Eine Farbe steht so gut wie nie für sich allein. Erst im Zusammenspiel
mit anderen Farben entfaltet sie ihre Wirkung. Farben ergänzen und
steigern sich gegenseitig zum gewünschten Ausdruck. Im Reich der Farben
gibt es unendlich viele Harmonien, aber leider genau so viele
Disharmonien. Da Farben direkt Stimmungen beeinflussen, können falsche
Farbkontraste üble Laune und Ärger erzeugen.
Das Leben mit Farbe will deswegen mit Bedacht geplant sein, dies um so
mehr, wenn es um die Gestaltung der vier Wände geht.
1.) starke Farbkontraste:
Wer starke Farbkontraste im Wohnbereich liebt z.B. ROT/GRÜN oder
BLAU/GELB, sollte die Komplementärfarben so einsetzen, dass die Farben
nicht miteinander konkurrieren. Eine der beiden Farben sollte im Raum
vorherrschen, während die andere Farbe die Akzente setzt (Lampen,
Bilder, Accessoires, Kissen).
2.) weiche Farbkontraste:
Wer weiche Farbkontraste im Wohnbereich bevorzugt, sollte Farben, die
im Farbspektrum nebeneinander angeordnet sind, wählen. Dazu gehört z.B.

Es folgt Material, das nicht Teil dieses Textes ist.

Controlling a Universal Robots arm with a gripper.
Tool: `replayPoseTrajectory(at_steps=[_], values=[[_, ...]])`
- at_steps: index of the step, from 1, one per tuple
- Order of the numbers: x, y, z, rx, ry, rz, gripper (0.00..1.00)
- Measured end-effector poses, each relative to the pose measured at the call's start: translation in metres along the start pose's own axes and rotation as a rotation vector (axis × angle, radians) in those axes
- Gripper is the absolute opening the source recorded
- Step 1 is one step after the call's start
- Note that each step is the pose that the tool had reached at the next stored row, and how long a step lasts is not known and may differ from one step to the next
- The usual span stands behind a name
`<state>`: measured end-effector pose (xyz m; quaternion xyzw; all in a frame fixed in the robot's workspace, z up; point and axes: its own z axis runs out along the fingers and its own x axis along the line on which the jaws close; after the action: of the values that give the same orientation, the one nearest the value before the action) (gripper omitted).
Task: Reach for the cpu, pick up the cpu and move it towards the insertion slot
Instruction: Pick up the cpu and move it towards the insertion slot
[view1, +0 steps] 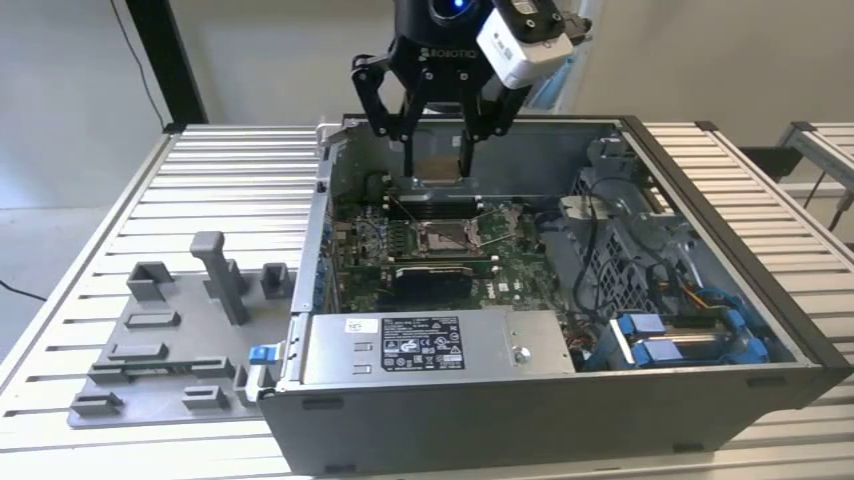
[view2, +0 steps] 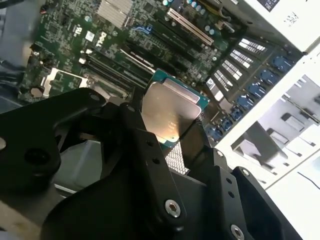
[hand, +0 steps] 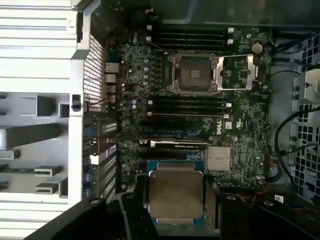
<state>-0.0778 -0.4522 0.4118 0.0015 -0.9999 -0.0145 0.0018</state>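
We saw the exterior view look down from above and in front at the open computer case (view1: 561, 380) on the tabletop (view1: 200, 190). Both wrist views rode close above the motherboard (hand: 235, 125), sharing the held cpu (hand: 175, 194) and socket area.

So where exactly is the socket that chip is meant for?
Look inside the open computer case at the green motherboard. The insertion slot is the square socket with a shiny metal frame and brownish centre, unlike the long black slots beside it.
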Motion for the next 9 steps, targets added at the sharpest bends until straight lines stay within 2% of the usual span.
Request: replayPoseTrajectory(at_steps=[9], values=[[-0.0328,0.0022,0.0004,0.0075,-0.0002,0.009,0.0]])
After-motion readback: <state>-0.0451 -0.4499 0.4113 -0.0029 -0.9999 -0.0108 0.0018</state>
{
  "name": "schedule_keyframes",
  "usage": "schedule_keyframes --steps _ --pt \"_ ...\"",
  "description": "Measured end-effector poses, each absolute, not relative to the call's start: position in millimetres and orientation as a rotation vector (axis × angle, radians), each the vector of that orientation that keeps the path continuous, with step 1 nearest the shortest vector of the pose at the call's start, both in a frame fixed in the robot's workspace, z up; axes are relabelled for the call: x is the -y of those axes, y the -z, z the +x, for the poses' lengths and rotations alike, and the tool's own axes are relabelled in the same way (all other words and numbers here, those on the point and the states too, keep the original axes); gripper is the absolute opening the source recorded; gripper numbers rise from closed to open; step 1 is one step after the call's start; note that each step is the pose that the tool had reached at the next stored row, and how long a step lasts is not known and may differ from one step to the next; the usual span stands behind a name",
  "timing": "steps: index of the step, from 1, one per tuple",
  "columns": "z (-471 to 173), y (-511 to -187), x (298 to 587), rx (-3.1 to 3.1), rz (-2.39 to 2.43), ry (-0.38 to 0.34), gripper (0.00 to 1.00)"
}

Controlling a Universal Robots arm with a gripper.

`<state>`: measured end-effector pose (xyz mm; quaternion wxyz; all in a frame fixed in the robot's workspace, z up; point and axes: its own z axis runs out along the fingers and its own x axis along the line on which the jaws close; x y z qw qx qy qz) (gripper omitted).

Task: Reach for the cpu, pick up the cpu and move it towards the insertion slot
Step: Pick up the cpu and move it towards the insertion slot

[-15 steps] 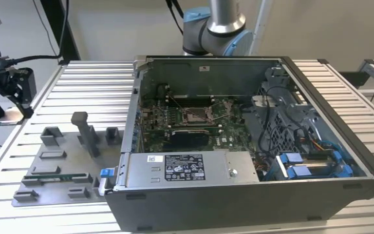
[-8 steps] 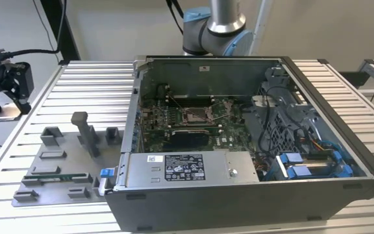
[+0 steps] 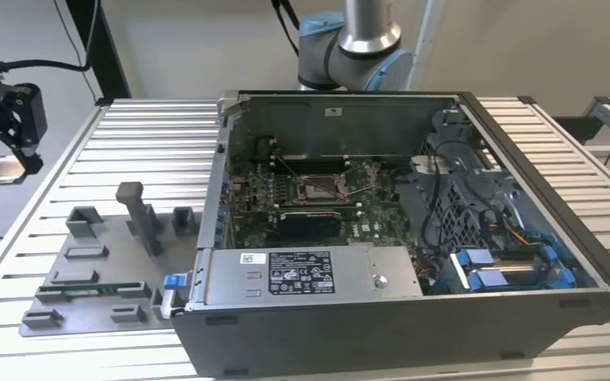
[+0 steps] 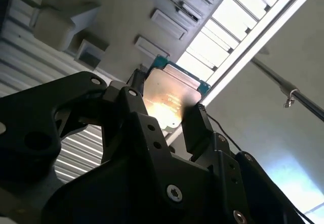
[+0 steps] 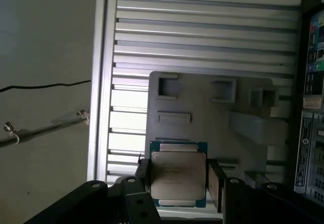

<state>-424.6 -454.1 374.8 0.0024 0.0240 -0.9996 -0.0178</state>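
At the exterior view's upper left I log: gripper (image 3: 9, 161) closed on cpu (image 5: 178, 176), fixture plate (image 3: 102, 274) near; insertion slot (image 3: 318, 187) beyond case wall (image 3: 223, 163).

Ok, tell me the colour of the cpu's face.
Silvery-grey, green-edged: the cpu shows best in the first wrist view.

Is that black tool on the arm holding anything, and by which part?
Yes. The tool holds the cpu, a small square chip, pinched by two opposite side edges with its metal face left uncovered.
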Motion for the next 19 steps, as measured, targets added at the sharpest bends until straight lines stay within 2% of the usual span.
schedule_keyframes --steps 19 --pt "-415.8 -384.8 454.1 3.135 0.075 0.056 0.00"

die Wahl: GELB/ORANGE/ROT oder BLAU /GRÜN/VIOLETT. Dabei gilt die
Regel: Je heller der Farbton, desto größer die Fläche.
3.) Ton-in-Ton Farbkontraste:
Wer die sanften Farbkompositionen liebt, sollte den gewählten Grundton
jeweils nur in helleren oder dunkleren Stufen tönen. Die Ton-in-Ton
Farbgebung ist immer sehr harmonisch, sie wirkt beruhigend, fast
verhaltend. Bei der Wahl der Farben lassen sich sehr fein nuancierte
Harmonien verwirklichen (Ein gesundes menschliches Auge kann übrigens
bis zu 10 Millionen Farbtöne unterscheiden).